Лже-Петр при зажженных свечах долго вчитывался в письма, писанные по-немецки, разглядывал портрет любимой и не говорил ни слова, но Алексашка видел, как дрожали его пальцы, как дергалась щека, - Лже-Петр так натурально в роль царя Петра вошел, что судорога, которую он прежде произвольно вызывал, теперь являлась на его лице сама, все
* Шумница - пьяница. - Прим. автора.
чаще, все выразительней, так, что было не унять её. Данилыч, тайно самозванца ненавидевший, страдавший даже от того, что надобно служить, лебезить перед самозванцем, сейчас торжествовал.
- Вот су-у-у-ка, - тихо, протяжно промолвил наконец Лже-Петр, прикрывая лицо руками. - Она меня, царя, отвергла... победителя!
- Да брось ты, экселенц! - махнул рукою Алексашка, желая казаться великодушным. - Все они - чуть погладь по спинке, так сразу хвостики и поднимают...
Но Лже-Петр, не слушая, с остекленевшими, мертвыми глазами, медленно вставал со стула, а поднявшись, руки воздевая к потолку, закричал визгливо, долго, страшно:
- В монасты-ы-ырь!! Навечно-о-о! К Авдотье-е-е! На плаху-у-у-у!
И вдруг, рухнув на Алексашкину кровать, зарыдал, захлюпал, застонал, и бился в рыданиях, не переставая, наверно, с полчаса...
Лже-Петр с несколькими полками входил в Москву торжественно шестого декабря. Снег лежал на крышах и на мостовых - пришлось расчищать дорогу. Воздвигли арку триумфальную с девизом на латинском, мало кому понятном языке. Было морозно, но Лже-Петр шел без шляпы, с обнаженной шпагой. Народ приветствовал его, и Лже-Петру казалось, что если б не история с Кенигсеком и Монс, то не было бы сейчас счастливей человека на земле. Про себя же, видя ликование народа, он думал:
"Ну, и кто же теперь осмелится называть меня Антихристом? Я воевал за российский интерес, я сам мог быть убит, покалечен, теперь же я любимый русским народом государь, и пусть радость торжества уменьшит мои страдания..."
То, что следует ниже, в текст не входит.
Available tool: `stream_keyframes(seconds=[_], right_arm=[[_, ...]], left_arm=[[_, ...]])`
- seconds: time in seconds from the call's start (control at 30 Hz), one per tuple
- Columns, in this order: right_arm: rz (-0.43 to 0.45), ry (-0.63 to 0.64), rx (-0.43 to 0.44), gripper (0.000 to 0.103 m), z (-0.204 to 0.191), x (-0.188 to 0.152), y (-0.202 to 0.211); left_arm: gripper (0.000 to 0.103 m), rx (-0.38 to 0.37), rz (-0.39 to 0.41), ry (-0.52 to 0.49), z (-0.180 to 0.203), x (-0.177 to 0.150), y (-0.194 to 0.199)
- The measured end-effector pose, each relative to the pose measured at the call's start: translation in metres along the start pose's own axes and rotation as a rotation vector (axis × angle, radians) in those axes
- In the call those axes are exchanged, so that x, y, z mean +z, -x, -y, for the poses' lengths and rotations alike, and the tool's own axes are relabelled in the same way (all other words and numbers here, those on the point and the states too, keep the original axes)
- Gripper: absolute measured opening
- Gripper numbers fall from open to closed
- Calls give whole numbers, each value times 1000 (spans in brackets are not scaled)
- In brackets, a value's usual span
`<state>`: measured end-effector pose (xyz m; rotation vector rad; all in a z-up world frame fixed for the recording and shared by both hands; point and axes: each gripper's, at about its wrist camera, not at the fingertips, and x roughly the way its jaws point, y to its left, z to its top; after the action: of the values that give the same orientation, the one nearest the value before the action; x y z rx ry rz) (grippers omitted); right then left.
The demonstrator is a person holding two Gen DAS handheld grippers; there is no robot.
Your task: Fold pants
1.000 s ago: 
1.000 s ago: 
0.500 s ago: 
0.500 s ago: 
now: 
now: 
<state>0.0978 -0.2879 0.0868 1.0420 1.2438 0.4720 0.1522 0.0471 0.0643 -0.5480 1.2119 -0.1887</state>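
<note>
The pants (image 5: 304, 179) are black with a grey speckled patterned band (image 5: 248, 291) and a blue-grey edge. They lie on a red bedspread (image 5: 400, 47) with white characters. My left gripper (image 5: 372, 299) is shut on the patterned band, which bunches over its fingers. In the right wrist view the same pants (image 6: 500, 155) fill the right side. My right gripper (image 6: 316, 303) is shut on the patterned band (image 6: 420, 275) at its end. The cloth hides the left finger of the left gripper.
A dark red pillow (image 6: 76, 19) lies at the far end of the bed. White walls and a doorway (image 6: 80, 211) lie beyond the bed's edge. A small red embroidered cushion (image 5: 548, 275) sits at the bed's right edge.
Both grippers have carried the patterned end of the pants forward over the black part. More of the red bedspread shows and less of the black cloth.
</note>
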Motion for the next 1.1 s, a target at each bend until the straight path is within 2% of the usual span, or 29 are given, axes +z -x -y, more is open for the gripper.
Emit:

К большому каменному дому Монс, выстроенному на казенные деньги в виде итальянского палаццо, Лже-Петр подъехал в карете, без Меншикова, лишь в сопровождении шести драгун. Как видно, его уж ждали. Дверь распахнулась сразу, едва его нога коснулась очищенной от снега мостовой перед крыльцом. Медленными тяжелыми шагами прошел он сени, где низко кланялась ему старуха, мать Анны. Петр не ответил на поклоны, только походя спросил:
- Где Анхен?
- В своей спальне, наверху, великий государь! - все кланялась старуха, улыбаясь.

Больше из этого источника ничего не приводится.